My fascination with flipbooks continues. For an interesting read about Yemen just over a century ago, check out the flipbook version of Walter Harris’s travel account. This has a number of illustrations, as illustrated above.
Among his exploits, Harris obtained an interview with the Sultan of Lahj at the time. Here is his description of the trial of smoking a hubble bubble:
The hubble-bubble was a sore trial. I was gradually, under the guidance of Said, learning to inhale it; but to have constantly to fill my lungs with the strong smoke was by no means a pleasant task to a novice like myself. The inhaling, even through water, of the tobacco used in these pipes is by no means a thing one can easily accustom one’s self to, and for a long time a whiff too many will bring on giddiness. However, so attentive was the Sultan in handing me the amber mouthpiece that I stuck bravely to the task, although by the time I left I felt a sensation of incipient mal de mer in a rocking-chair or the car of a balloon. As much of the smoke seems to go to the brain as does into the lungs. What with the pipe and the hat, and the declining of Arabic irregular verbs in a dialect I scarcely knew, I was not sorry when, after an hour or so of conversation and agony, I was allowed to leave.
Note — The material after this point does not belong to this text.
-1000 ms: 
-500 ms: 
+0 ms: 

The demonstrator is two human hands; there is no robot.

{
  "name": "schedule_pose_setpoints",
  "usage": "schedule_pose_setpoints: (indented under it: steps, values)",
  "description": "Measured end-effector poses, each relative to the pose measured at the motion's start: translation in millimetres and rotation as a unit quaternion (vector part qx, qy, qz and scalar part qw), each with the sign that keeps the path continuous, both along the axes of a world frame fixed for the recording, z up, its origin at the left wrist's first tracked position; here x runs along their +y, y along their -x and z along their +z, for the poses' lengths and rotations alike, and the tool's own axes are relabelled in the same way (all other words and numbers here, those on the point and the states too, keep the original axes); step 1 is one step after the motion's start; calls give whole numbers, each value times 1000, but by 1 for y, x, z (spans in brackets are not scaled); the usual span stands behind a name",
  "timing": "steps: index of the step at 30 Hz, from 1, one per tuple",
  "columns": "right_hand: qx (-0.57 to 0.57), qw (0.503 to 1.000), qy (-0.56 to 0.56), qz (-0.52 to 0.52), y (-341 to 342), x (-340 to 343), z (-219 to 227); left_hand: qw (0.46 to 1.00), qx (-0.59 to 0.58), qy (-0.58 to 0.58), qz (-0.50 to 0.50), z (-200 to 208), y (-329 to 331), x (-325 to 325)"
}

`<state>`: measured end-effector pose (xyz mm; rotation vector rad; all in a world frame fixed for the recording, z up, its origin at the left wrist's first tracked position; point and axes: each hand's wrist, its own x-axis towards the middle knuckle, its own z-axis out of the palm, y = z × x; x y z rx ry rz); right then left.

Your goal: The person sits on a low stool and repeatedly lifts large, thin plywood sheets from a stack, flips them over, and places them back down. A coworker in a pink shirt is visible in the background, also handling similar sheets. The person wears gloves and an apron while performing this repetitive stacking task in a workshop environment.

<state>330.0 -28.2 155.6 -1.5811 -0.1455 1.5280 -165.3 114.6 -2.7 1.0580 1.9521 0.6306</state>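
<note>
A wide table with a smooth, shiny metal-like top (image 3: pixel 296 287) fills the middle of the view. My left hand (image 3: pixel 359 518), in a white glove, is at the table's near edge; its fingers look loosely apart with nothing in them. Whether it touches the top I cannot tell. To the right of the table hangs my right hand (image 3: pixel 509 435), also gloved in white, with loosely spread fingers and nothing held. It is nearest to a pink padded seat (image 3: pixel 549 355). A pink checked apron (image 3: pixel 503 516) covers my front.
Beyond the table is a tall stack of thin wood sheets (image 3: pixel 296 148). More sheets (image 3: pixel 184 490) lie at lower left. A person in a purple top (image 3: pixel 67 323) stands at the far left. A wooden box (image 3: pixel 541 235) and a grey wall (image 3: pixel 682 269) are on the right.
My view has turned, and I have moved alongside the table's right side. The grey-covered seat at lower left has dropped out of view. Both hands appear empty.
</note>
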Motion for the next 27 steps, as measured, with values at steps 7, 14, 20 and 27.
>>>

Nevertheless, I had enjoyed my visit to the Sultan Ali, whom I found to be a pleasant-spoken kindly old gentleman, extremely fond of showing oflF various treasures he possesses, amongst which is a unique sword of Bagdad work, said to be eight hundred years old. Through the blade is bored a hole, which the Sultan explained to me was the mark that it had taken over a hundred lives.
From the condition of the steel it might have been made yesterday, and would be quite capable of taking a hundred more.